The Bitcoin Saga

Sorry, yeah, I missed that.

It’s ironic that the failure of bitcoin will not be a technical issue, but a combination human greed and idiocy. Luckily, more and more of the cryptocoin community is catching on and switching to Ethereum, which is both superior and doesn’t have a entrenched block of blowhards who block all progress.

I suppose you could still call it money on the basis that a settlement time of even an hour is a lot better than a lot of things that are classified as “cash equivalents”, like Treasury bonds, which have settlement times measured in days (not to mention high settlement failure rates at times).

More than $70 million stolen from Hong Kong Bitcoin exchange. But remember, folks, it’s secure!

Bitcoin doesn’t seem to be the underlying issue, but rather the infrastructure around it that grew up to allow Bitcoin to be used IRL in conjunction with “real” currency.

Theory meets practicalities, practicalities keeps winning.

Has anyone on the forum tried Ethereum mining? I wonder if it something that you could set your gaming PC to do when you are not gaming to try and make a bit of cash.

Generally speaking it’s impossible to mine any worthwhile cryptocurrency without owning your own private botnet.

In the past, it wasn’t really worth it because the cost of electricity to run the processor was worth more than the value of the bitcoin.

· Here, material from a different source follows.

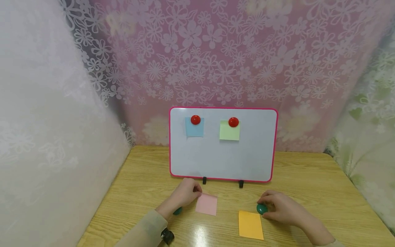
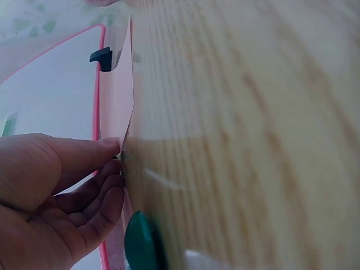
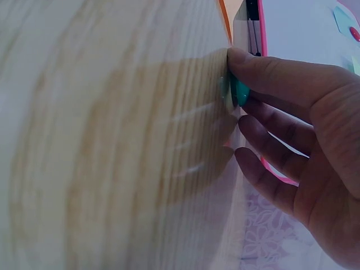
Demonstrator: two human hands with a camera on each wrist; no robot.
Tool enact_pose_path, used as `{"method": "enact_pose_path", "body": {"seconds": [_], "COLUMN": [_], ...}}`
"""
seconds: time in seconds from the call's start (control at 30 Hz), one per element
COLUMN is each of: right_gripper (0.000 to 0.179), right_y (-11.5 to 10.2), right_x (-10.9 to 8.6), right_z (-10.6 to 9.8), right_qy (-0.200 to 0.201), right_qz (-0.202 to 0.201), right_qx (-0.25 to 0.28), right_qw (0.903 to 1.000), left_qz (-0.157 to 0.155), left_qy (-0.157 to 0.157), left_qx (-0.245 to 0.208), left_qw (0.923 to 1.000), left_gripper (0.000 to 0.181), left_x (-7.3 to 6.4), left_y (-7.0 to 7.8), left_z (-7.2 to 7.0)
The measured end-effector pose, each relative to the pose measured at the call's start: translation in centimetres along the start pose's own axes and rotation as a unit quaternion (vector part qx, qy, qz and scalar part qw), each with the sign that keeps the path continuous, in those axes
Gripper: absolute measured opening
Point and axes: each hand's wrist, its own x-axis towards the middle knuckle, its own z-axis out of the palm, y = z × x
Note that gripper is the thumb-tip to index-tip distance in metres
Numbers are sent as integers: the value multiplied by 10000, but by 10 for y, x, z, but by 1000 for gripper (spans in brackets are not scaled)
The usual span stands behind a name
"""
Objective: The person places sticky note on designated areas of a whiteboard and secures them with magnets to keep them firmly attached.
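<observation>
My left hand (image 1: 186, 192) pinches the upper left corner of a pink sticky note (image 1: 206, 204), which lies on the table. In the left wrist view that note (image 2: 119, 95) stands slightly off the wood. A green round magnet (image 1: 177, 211) sits by my left wrist, partly hidden by it in the head view. On the right, my right hand (image 1: 282, 207) holds another green magnet (image 1: 262, 208) between thumb and fingers, at table level. An orange sticky note (image 1: 250, 225) lies just left of that hand.
Behind the hands a pink-framed whiteboard (image 1: 210, 157) stands on black feet (image 1: 241, 184). Red magnets (image 1: 195, 119) hold a blue note (image 1: 194, 129) and a light green note (image 1: 229, 133) on it. Flowered curtains (image 1: 197, 61) surround the wooden table (image 1: 308, 178).
</observation>
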Motion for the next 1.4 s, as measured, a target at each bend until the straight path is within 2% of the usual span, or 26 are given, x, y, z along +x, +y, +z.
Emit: {"method": "enact_pose_path", "body": {"seconds": [0.63,1.4], "right_gripper": [31,33], "right_y": [-3,0], "right_x": [1,2], "right_z": [-3,-3], "right_qy": [-44,38], "right_qz": [-111,-235], "right_qx": [-10,-143], "right_qw": [9999,9996], "left_qz": [34,71], "left_qy": [140,71], "left_qx": [-55,-400], "left_qw": [9999,9991], "left_gripper": [11,9], "left_x": [0,-5], "left_y": [-1,-1], "left_z": [0,-4]}}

At times when the bitcoin value becomes inflated though, it could be theoretically possible… or if you hooked your machine up to someone else’s power.

Color me still the biggest skeptic that cryptocurrencies are currencies at all. If you want to call them something to invest in, I guess they are that.

BUT…at work we’ve been running regular crypto prediction swarms with a group of traders, and since it’s part of my job to know a little bit about what I’m doing with those, I did some research.

And then I decided to do some buying. Last month I bought a couple of hundred USD in Ethereum Classic (ETC), and another $200 in Ethereum (ETH). Sold my ETC position last week at $18 (I paid $4.40 per) and am holding my ETH for now (I paid 47.60 per) since it’s up over 250 right now.

I mean, it’s fun as hell. I’m just not sure that it isn’t strongly susceptible to bubble bursts.

That doesn:t mean they aren’t currencies. Just that they are unstable ones. As far as I can see, they do all the main things regular currencies do, just badly, for the most part.

The big draw of these things, to a certain type of thinker, is that they aren’t tainted with evil government sponsorship. They are instead commodities that exist in a more morally pure form than typical national fiat currencies.

Basically just the next generation of gold-standard or silver-standard people, who are younger and have computers.

No doubt. But a commodity backed currency is still a currency.

Ethereum and whatnot is doing some really weird and potentially disruptive stuff where you can embed programming into the market. This in theory allows for like self-enforcing contracts rather than ones that use a legal system.

Of course this also means a programming bug in your ‘smart contract’ can doom you, as has already happened to the course of millions of dollars. Although I guess a regular lawyer could screw up a contract costing you millions of dollars too.

The weird thing about the crypto currency isn’t that it’s currency, but rather that a bunch of folks don’t really understand them and are just using them like commodities to gamble on.

The price of computing isn’t as volatile as those currencies are. At certain points, it seems like you could make money if the currencies are way higher than the cost of computing… But they really shouldn’t be, except for dumb people buying them.

An interesting article from the WaPo:

https://www.washingtonpost.com/world/national-security/the-nsa-has-linked-the-wannacry-computer-worm-to-north-korea/2017/06/14/101395a2-508e-11e7-be25-3a519335381c_story.html?wpisrc=nl_rainbow&wpmm=1

The bitcoin tie-in comes down in the lower-half of the article:

WannaCry was apparently an attempt to raise revenue for the regime, but analysts said the effort was flawed. Though the hackers raised $140,000 in bitcoin, a form of digital currency, so far they have not cashed it in, the analysts said. That is likely because an operational error has made the transactions easy to track, including by law enforcement.

As a result, no online currency exchange will touch it, said Jake Williams, founder of Rendition Infosec, a cybersecurity firm. “This is like knowingly taking tainted bills from a bank robbery,” he said.

SadTrombone.mp3

$140k doesn’t seem like a lot for a government to raise via cybercrime, especially since it was one of the most widespread attacks ever. If it had had a more typical penetration, it probably wouldn’t have covered the cost of development.

I read that there was speculation it was released early/inadvertently. They thought that was the case because early on they said the payment mechanism wasn’t setup yet causing lost ransoms and probably hand in had with that I heard those that paid didn’t get an unlock key. It seems to me like it got away from them before they were ready with the infrastructure to support the ransoms.

Well, if that’s true, maybe somewhere in North Korea, someone is being fed to the dogs, literally.

Can anyone explain the potential BTC hard fork/soft fork as if I were a dumb person, please.